Senyum sebelah Derai keluarkan. “Jangan. Kasihan nanti jadi bahan pergunjingan.”
“Kok bisa?”
“Udah denger belum, si Aneu itu lho, suka anu. Ih, aneu kan. Ya ampun, aneu, itu lhoo,” ujar Derai dengan suara dinaikkan nadanya. Mirip ibu-ibu di sekeliling gerobak sayur keliling.
Inbi melepaskan tawanya. Sampai dibekap sendiri mulutnya. Bahunya tergoncang-goncang.
“Kalau nama Mas apa artinya?” tanya Inbi setelah tenang.
Derai diam sejenak. “Derai Prana, kata ibu aku lahir pas hujan. Terus hatinya ibu jadi bahagia. Ibuku penggemar hujan. Prana bahasa jawanya hati.”
“Mas Derai harusnya masuk sastra!” Inbi menutup mulut dengan punggung tangan.
Derai menggaruk-garuk tengkuk. Dia menegak banyak-banyak kopi hitamnya. Tersipu atas reaksi Inbi. Kedua pipinya bersemu merah. Mungkin jantungnya berdebar lebih kencang. Kalau Inbi tahu cara mendeteksi detak jantung tanpa alat.
Dia meraih pergelangan tangan Derai tanpa ijin. Jempolnya merayapi pembuluh yang samar terlihat. Dia bisa merasakan degupan itu. Seakan turut mendengar iramanya. Denting tetesan air hujan di genteng. Makin lama makin cepat. Jadi seperti derai hujan di atas atap seng.
Derai menarik tangannya. Mereka bertatapan. Muka Derai benar-benar merah. Inbi jadi kikuk. Dia menghindari tatapan Derai. Dalam hati merutuki diri, kebodohan macam apa yang dilakukan barusan.

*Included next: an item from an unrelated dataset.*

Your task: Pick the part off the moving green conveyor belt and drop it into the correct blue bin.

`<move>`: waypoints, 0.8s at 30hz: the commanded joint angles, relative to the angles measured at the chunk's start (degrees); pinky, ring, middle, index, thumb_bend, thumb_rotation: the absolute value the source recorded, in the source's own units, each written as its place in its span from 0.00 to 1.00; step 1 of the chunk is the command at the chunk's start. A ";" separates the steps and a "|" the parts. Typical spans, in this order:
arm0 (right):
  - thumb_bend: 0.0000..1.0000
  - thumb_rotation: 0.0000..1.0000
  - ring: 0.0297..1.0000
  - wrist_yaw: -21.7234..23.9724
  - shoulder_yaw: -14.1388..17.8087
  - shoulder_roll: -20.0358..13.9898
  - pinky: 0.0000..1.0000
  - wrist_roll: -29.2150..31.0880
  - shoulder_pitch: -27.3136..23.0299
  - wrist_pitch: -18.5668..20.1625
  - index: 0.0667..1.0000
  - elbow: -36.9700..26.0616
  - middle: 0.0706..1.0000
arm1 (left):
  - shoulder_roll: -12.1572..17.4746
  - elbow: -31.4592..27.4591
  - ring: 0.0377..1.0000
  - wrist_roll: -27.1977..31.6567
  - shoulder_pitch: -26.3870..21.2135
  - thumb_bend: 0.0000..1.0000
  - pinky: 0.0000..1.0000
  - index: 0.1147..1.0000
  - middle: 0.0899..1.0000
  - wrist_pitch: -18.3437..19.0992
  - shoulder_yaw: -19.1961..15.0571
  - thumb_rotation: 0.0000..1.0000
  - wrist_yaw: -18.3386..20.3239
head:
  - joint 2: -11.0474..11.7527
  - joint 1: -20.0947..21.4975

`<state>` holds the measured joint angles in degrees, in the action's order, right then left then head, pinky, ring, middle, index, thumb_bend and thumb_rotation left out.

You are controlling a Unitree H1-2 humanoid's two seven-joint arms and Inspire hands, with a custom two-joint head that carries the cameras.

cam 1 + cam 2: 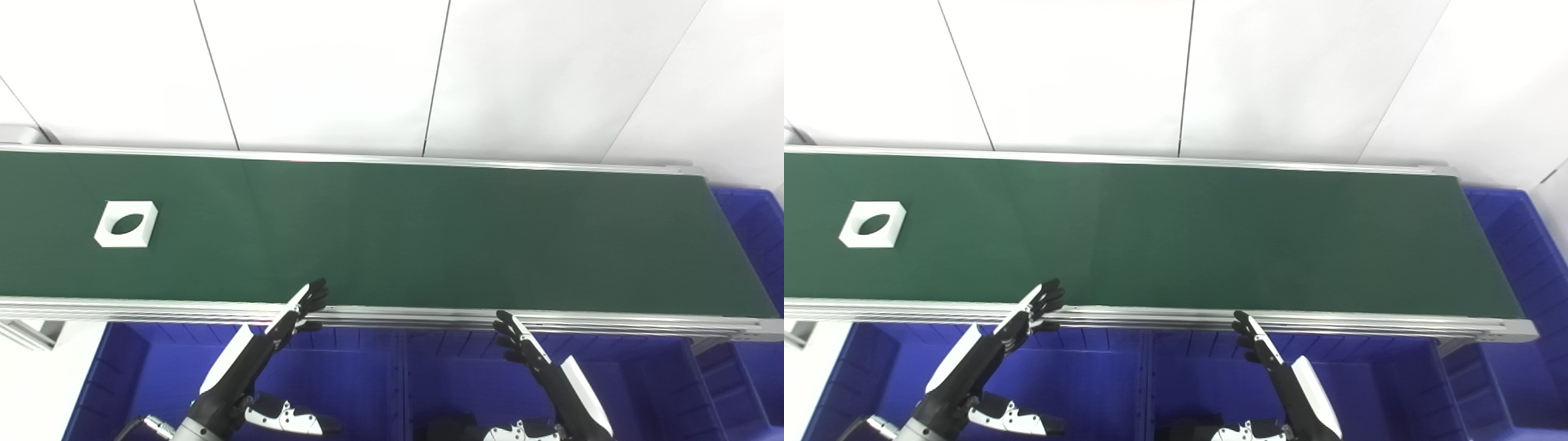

“Ada kok pelatihan pertolongan pertama. Nanti bisa dapat sertifikat. Di PMI atau pusat pelatihan,” beritahu Derai. Dia berdeham. “Tapi kalau kasus aku sekarang, pertolongan pertamanya agak rumit. Sulit dilakukan assessment-nya. Sertifikatnya juga agak susah. Hanya satu lembaga. Sebelum ke lembaga itu, rutenya banyak. Tapi, kalau Biru mau, bisa dimulai dari hal mudah.”
Inbi menelan ludah. “Apa itu, Mas Der?”
“Mau kah kamu menjadi kekasihku?”
Seketika semua orang lain jadi lenyap. Tinggal Derai di hadapannya. Meja di antara mereka turut menguap. Inbi menautkan jemarinya di atas pangkuan. Sedikit menundukkan kepala. Namun hatinya membuncah girang.
“Kita baru kenal,” cicit Inbi.
Derai mengiyakan. “Mari saling mengenal, biar bisa saling memiliki,” lirih dia berucap.
“Resepnya apa, Dok?” Inbi mencoba berkelakar. Dia tertawa kaku. Sungguh salah tingkah.
“Meski aku dokter, Biru, memasak bisa dikit-dikit lah. Kamu nggak usah masak juga nggak apa-apa. Mari kita dukung UMKM dan pengusaha makanan,” sahut Derai.
Plak! Tangan Inbi otomatis menepuk lengan Derai yang terjangkau. Lalu menutup mulut dan membelalak. “Maaf, kebiasaan,” sesalnya.
“Nggak sakit, kok. Sakitnya kalau kamu nolak. Nanti mas bingung mau konsul ke rekan yang mana,” kata Derai kalem.
Inbi mau memukul Derai lagi. Lebih keras. Biar kalau sakit, sama-sama kesakitan. Plak! Benar, dipukul lagi lebih keras.
Tak dinanya, Derai mengusap lengannya. “Sakit, Bi, beneran,” keluhnya.
“Berarti mas nggak ngimpi. Asli kejadian, mas Derai resmi didamping Biru per siang ini,” Inbi mengedipkan mata.
Derai tertawa pasrah. Masih mengusap lengannya. Asli memerah, sewarna mukanya. Masuk ranah kekerasan bukan ini. Gawat, pikir Inbi.